The lines to reproduce from the material below are those from the one containing "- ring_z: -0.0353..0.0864" through the one containing "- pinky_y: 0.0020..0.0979", both included; write them out exactly and add nothing.

* DATASET EXCERPT:
================================

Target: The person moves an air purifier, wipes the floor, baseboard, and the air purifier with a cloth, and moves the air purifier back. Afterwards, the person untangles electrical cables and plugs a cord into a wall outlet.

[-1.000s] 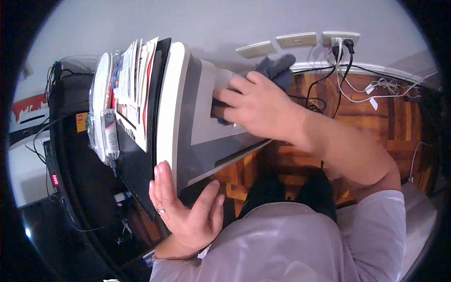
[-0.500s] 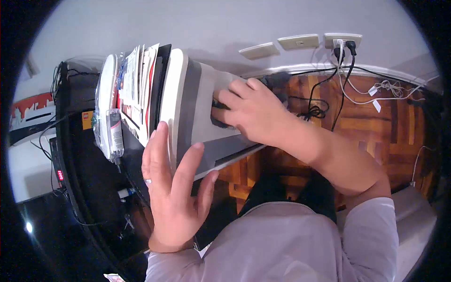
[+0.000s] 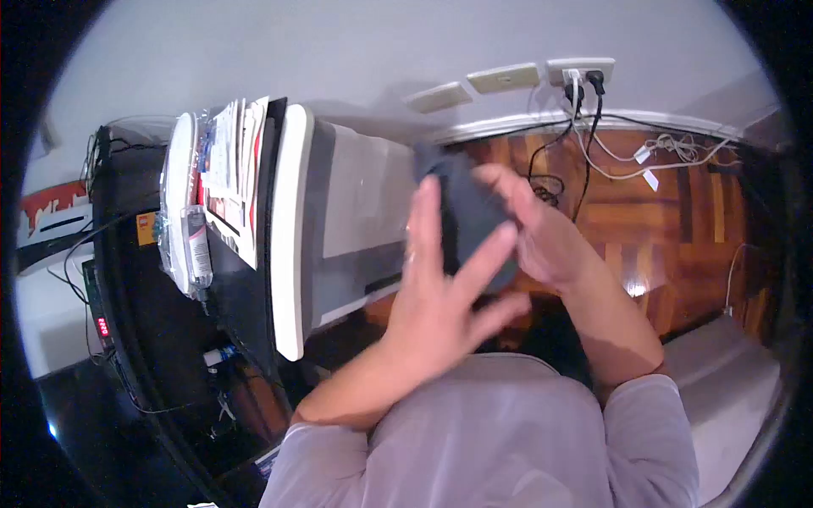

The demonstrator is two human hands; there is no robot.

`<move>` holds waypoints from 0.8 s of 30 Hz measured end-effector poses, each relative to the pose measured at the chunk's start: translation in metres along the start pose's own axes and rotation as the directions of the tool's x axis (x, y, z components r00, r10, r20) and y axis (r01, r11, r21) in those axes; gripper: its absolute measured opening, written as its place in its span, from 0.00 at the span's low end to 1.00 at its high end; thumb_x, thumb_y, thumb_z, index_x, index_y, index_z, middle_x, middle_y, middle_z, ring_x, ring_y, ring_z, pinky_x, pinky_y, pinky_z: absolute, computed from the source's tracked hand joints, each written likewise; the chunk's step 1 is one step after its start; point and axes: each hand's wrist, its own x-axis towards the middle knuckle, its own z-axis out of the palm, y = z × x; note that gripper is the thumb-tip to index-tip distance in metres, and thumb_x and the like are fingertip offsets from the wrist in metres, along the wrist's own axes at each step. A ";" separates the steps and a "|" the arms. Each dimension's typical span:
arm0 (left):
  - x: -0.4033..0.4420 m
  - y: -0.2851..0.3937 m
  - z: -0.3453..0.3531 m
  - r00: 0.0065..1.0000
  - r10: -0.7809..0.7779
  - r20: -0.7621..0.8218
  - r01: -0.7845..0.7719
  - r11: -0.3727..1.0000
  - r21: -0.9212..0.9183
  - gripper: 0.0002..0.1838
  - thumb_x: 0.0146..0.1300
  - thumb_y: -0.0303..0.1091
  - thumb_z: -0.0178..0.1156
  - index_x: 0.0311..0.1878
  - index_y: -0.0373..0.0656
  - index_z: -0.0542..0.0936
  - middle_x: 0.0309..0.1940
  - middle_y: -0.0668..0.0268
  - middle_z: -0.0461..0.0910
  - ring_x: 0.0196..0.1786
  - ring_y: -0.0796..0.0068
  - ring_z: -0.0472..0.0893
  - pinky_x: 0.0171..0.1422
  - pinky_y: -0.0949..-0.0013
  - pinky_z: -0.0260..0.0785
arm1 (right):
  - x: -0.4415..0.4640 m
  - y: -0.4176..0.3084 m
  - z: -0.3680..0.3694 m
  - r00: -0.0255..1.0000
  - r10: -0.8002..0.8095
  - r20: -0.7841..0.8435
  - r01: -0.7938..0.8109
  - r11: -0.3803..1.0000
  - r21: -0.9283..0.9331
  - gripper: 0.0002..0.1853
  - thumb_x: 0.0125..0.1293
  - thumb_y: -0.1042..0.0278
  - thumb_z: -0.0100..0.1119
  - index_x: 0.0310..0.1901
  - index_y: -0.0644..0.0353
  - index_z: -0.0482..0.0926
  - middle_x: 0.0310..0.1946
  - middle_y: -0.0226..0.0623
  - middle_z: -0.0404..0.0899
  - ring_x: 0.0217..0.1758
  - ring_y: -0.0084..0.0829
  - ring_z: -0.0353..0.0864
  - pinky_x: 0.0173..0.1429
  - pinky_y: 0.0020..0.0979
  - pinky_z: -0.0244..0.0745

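Note:
A dark grey cloth (image 3: 474, 216) is held up off the white-and-grey appliance, between my two hands. My right hand (image 3: 542, 233) curls its fingers around the cloth's right side. In front of the cloth's left side is my left hand (image 3: 440, 296), its fingers spread and slightly blurred; they seem to touch the fabric. To the left of my hands stands the appliance (image 3: 364, 195), with a pale top edge and smooth light panel. Part of the cloth is hidden by my fingers.
Papers and envelopes (image 3: 237, 169) stand upright left of the appliance, beside a clear bottle (image 3: 196, 245). A black shelf unit (image 3: 152, 330) lies further left. Plugged-in cables (image 3: 584, 127) run from the wall sockets (image 3: 555, 72) onto the wooden floor (image 3: 635, 229).
The cloth has come off the appliance's panel, lifted toward me by my right hand. My left hand has left the appliance's edge and moved right to the cloth. The view has shifted slightly.

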 end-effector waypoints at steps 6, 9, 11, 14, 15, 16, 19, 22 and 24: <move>0.008 -0.024 0.013 0.974 -0.016 -0.225 0.006 0.999 -0.044 0.17 0.46 0.18 0.60 0.42 0.44 0.74 0.42 0.58 0.71 0.51 0.57 0.67 0.55 0.63 0.59 | -0.040 0.052 -0.079 0.942 0.064 -0.329 -0.103 0.990 -0.102 0.29 0.64 0.41 0.36 0.55 0.58 0.62 0.53 0.37 0.65 0.55 0.32 0.66 0.58 0.36 0.60; 0.004 -0.021 0.008 0.955 -0.037 -0.293 0.005 0.994 -0.111 0.17 0.47 0.19 0.60 0.42 0.44 0.73 0.40 0.60 0.72 0.50 0.58 0.66 0.54 0.63 0.59 | -0.054 0.103 -0.080 0.882 0.265 -0.391 -0.204 0.960 0.189 0.24 0.65 0.47 0.41 0.55 0.57 0.64 0.51 0.35 0.68 0.52 0.31 0.68 0.54 0.34 0.64; -0.002 -0.023 0.008 0.955 -0.059 -0.289 0.015 0.988 -0.153 0.17 0.48 0.20 0.62 0.42 0.43 0.72 0.40 0.60 0.72 0.50 0.58 0.65 0.54 0.63 0.58 | -0.054 0.111 -0.070 0.898 0.267 -0.350 -0.101 0.899 0.426 0.22 0.65 0.52 0.45 0.54 0.58 0.66 0.48 0.33 0.70 0.50 0.30 0.69 0.50 0.33 0.66; -0.009 -0.030 0.012 0.958 -0.064 -0.279 0.025 0.990 -0.141 0.18 0.49 0.23 0.62 0.43 0.43 0.71 0.42 0.59 0.70 0.51 0.59 0.63 0.56 0.63 0.55 | -0.053 0.063 -0.050 0.960 0.058 -0.274 0.051 0.927 0.372 0.19 0.62 0.61 0.52 0.53 0.58 0.68 0.44 0.31 0.72 0.47 0.28 0.72 0.51 0.31 0.66; -0.011 -0.032 0.013 0.957 -0.064 -0.282 0.024 0.989 -0.143 0.18 0.49 0.23 0.62 0.43 0.43 0.71 0.42 0.59 0.70 0.51 0.59 0.63 0.56 0.63 0.55 | -0.057 0.047 -0.050 0.965 0.027 -0.260 0.010 0.990 0.138 0.18 0.60 0.64 0.54 0.51 0.58 0.70 0.43 0.31 0.73 0.46 0.28 0.72 0.51 0.29 0.66; -0.014 -0.035 0.014 0.942 -0.107 -0.320 0.047 0.981 -0.189 0.18 0.49 0.23 0.62 0.44 0.43 0.70 0.43 0.58 0.69 0.51 0.59 0.63 0.57 0.63 0.55 | -0.060 0.035 -0.050 0.971 0.001 -0.241 -0.027 0.994 -0.106 0.17 0.57 0.68 0.56 0.49 0.59 0.71 0.43 0.32 0.73 0.45 0.28 0.73 0.51 0.28 0.66; -0.019 -0.043 0.014 0.934 -0.136 -0.329 0.072 0.977 -0.201 0.17 0.52 0.23 0.60 0.45 0.43 0.68 0.46 0.57 0.65 0.51 0.62 0.64 0.58 0.65 0.54 | -0.054 0.011 -0.051 0.972 -0.235 0.004 0.183 0.749 -0.637 0.17 0.51 0.70 0.61 0.45 0.59 0.75 0.44 0.32 0.73 0.45 0.28 0.72 0.52 0.27 0.65; -0.022 -0.049 0.014 0.895 -0.275 -0.351 0.161 0.933 -0.322 0.14 0.59 0.24 0.54 0.48 0.44 0.65 0.45 0.66 0.65 0.47 0.77 0.66 0.54 0.74 0.58 | -0.058 0.004 -0.050 0.984 -0.179 -0.026 0.087 0.597 -0.798 0.16 0.52 0.64 0.61 0.41 0.63 0.76 0.47 0.34 0.71 0.46 0.28 0.71 0.53 0.27 0.64; -0.018 -0.043 0.015 0.875 -0.373 -0.309 0.189 0.850 -0.491 0.15 0.58 0.25 0.56 0.48 0.43 0.66 0.44 0.66 0.64 0.48 0.75 0.66 0.55 0.73 0.57 | -0.058 0.003 -0.045 0.965 -0.249 -0.078 0.158 0.794 -0.587 0.17 0.53 0.59 0.59 0.42 0.61 0.76 0.50 0.38 0.68 0.52 0.31 0.68 0.56 0.29 0.60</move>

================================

* TASK OUTPUT:
  - ring_z: -0.0353..0.0864
  - pinky_x: 0.0173..0.1429
  - pinky_y: 0.0020..0.0979

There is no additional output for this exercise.